Make an exact copy of the listing underneath, skipping each picture.

BEGIN Data records

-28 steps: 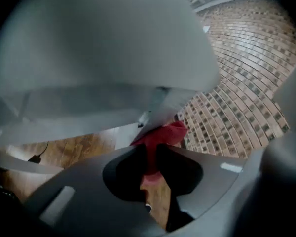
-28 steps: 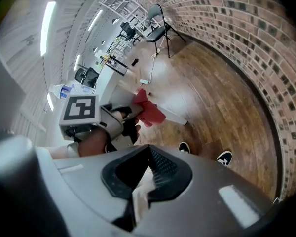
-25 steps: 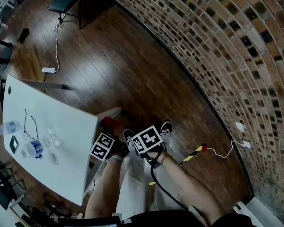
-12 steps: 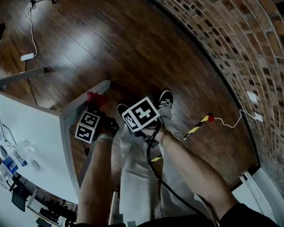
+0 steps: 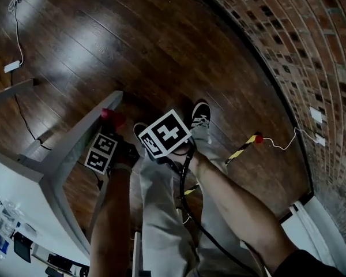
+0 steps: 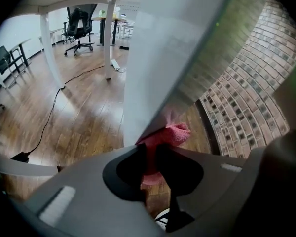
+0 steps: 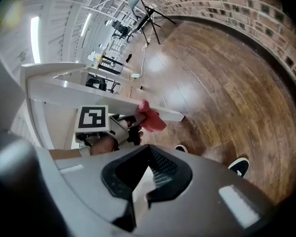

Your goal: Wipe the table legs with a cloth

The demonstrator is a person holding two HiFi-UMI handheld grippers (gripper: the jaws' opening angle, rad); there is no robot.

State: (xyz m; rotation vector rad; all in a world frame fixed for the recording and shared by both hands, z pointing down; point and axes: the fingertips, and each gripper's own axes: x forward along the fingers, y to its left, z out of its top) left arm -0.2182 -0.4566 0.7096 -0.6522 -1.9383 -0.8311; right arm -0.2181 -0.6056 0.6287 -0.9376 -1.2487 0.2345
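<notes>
Down near the dark wooden plank floor (image 5: 161, 51), the left tool (image 6: 150, 164) has its jaws clamped on a red terry cloth (image 6: 167, 135). The free bunch of the cloth sticks out past the jaw tips and presses against the slanted pale-grey leg (image 6: 158, 58) of the white worktop (image 5: 3, 203). In the head view the cloth touches the leg close to its far end, the end away from the worktop, and the left tool's marker cube sits just below it, beside the leg.

The right tool (image 7: 138, 184) hangs just beside the left one, over the person's pale trousers, with its marker cube a little higher in the head view. Its jaws are drawn close together, leaving only a narrow slit, and they grip nothing; pale trouser fabric shows through the slit. The right gripper view looks across at the left tool, the hand around it and the red cloth lying against the leg's edge.

A black shoe with white laces (image 5: 200, 117) stands on the floor just beyond the right tool. A yellow-and-black striped stick (image 5: 240, 149) with a red tip lies on the boards to the right, between the shoe and the curved brick wall (image 5: 300, 33).
</notes>
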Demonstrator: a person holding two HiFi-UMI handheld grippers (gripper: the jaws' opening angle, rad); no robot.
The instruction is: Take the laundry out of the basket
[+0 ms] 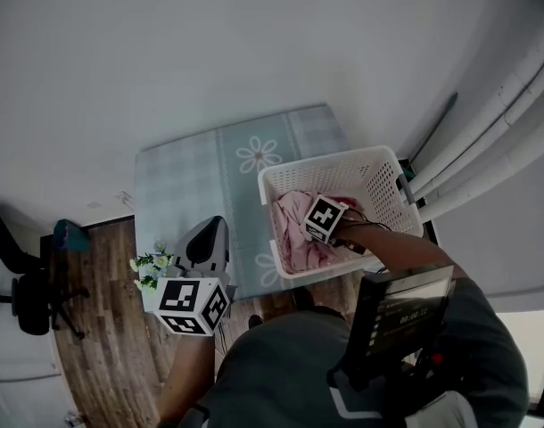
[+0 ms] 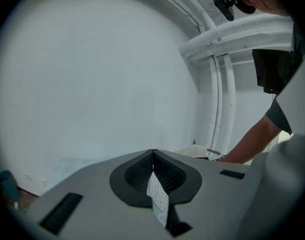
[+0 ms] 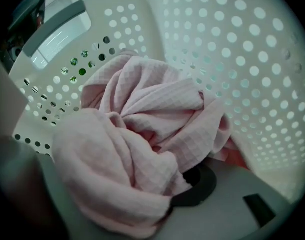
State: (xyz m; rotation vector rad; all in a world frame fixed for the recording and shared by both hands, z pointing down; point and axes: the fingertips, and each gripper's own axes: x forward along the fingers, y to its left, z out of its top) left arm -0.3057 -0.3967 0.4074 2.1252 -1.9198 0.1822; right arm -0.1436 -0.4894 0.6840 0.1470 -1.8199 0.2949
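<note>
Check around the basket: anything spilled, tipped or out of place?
Nothing stands out. The white basket sits upright at the patterned mat's corner. The pink cloth is inside it, with the right gripper shut on it. The left gripper is shut, empty.

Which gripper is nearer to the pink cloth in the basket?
Right. The right gripper is in the basket, shut on the pink cloth; the left gripper is outside it, apart.

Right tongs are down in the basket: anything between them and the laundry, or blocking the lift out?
Nothing visible. The pink cloth is bunched in the right tongs, and the basket is open above it. The left tongs are shut, off to the side, outside the basket.
</note>
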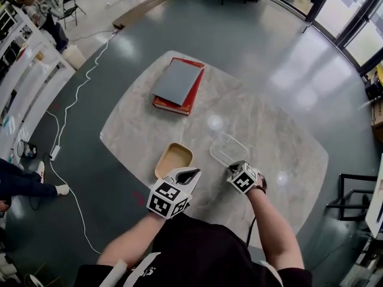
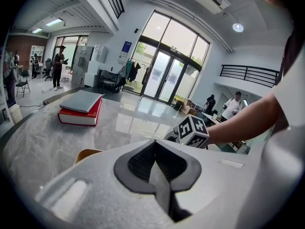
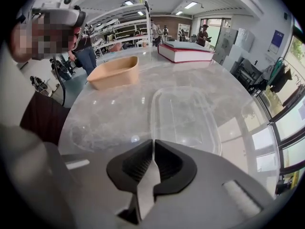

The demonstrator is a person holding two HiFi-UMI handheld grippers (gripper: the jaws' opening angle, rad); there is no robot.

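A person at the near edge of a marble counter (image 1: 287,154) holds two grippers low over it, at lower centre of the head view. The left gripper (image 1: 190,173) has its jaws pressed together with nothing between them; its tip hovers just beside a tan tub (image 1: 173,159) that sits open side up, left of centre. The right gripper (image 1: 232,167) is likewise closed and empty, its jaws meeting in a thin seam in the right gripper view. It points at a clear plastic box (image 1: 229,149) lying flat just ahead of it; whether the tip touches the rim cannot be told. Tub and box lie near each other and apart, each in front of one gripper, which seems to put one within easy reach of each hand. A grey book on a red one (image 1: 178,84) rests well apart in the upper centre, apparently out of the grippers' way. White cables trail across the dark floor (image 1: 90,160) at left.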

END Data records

◆ **Solution to the problem**
-28 steps: 
-28 steps: 
-25 steps: 
-12 steps: 
+0 steps: 
+0 steps: 
+0 steps: 

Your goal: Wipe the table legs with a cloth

The demonstrator is a person holding two HiFi-UMI handheld grippers (gripper: the jaws' opening angle, rad); there is no robot.

State: (xyz m; rotation vector rad; all in a world frame fixed for the recording and shared by both hands, z pointing down; point and axes: the fingertips, and each gripper's own axes: x forward along the fingers, y to its left, z out of its top) left arm -0.2182 -0.4566 0.7096 -0.6522 -1.9383 -0.8311; right arm -0.2181 -0.6056 0.6287 -0.9376 -1.2487 0.2345
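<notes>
Down near the dark wooden plank floor (image 5: 161, 51), the left tool (image 6: 150, 164) has its jaws clamped on a red terry cloth (image 6: 167, 135). The free bunch of the cloth sticks out past the jaw tips and presses against the slanted pale-grey leg (image 6: 158, 58) of the white worktop (image 5: 3, 203). In the head view the cloth touches the leg close to its far end, the end away from the worktop, and the left tool's marker cube sits just below it, beside the leg.

The right tool (image 7: 138, 184) hangs just beside the left one, over the person's pale trousers, with its marker cube a little higher in the head view. Its jaws are drawn close together, leaving only a narrow slit, and they grip nothing; pale trouser fabric shows through the slit. The right gripper view looks across at the left tool, the hand around it and the red cloth lying against the leg's edge.

A black shoe with white laces (image 5: 200, 117) stands on the floor just beyond the right tool. A yellow-and-black striped stick (image 5: 240, 149) with a red tip lies on the boards to the right, between the shoe and the curved brick wall (image 5: 300, 33).
</notes>
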Demonstrator: a person holding two HiFi-UMI handheld grippers (gripper: the jaws' opening angle, rad); no robot.
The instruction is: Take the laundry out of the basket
[+0 ms] 
[+0 ms] 
[+0 ms] 
State: (xyz m; rotation vector rad; all in a world frame fixed for the recording and shared by both hands, z pointing down; point and axes: the fingertips, and each gripper's own axes: x forward along the fingers, y to its left, z out of its top) left arm -0.3057 -0.3967 0.4074 2.1252 -1.9198 0.1822; right arm -0.1436 -0.4894 0.6840 0.1470 -1.8199 0.2949
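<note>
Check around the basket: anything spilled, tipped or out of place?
Nothing stands out. The white basket sits upright at the patterned mat's corner. The pink cloth is inside it, with the right gripper shut on it. The left gripper is shut, empty.

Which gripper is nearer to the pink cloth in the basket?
Right. The right gripper is in the basket, shut on the pink cloth; the left gripper is outside it, apart.

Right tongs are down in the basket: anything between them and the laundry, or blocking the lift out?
Nothing visible. The pink cloth is bunched in the right tongs, and the basket is open above it. The left tongs are shut, off to the side, outside the basket.
</note>
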
The demonstrator is a person holding two HiFi-UMI handheld grippers (gripper: the jaws' opening angle, rad); there is no robot.

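A person at the near edge of a marble counter (image 1: 287,154) holds two grippers low over it, at lower centre of the head view. The left gripper (image 1: 190,173) has its jaws pressed together with nothing between them; its tip hovers just beside a tan tub (image 1: 173,159) that sits open side up, left of centre. The right gripper (image 1: 232,167) is likewise closed and empty, its jaws meeting in a thin seam in the right gripper view. It points at a clear plastic box (image 1: 229,149) lying flat just ahead of it; whether the tip touches the rim cannot be told. Tub and box lie near each other and apart, each in front of one gripper, which seems to put one within easy reach of each hand. A grey book on a red one (image 1: 178,84) rests well apart in the upper centre, apparently out of the grippers' way. White cables trail across the dark floor (image 1: 90,160) at left.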

The exercise is complete with this answer.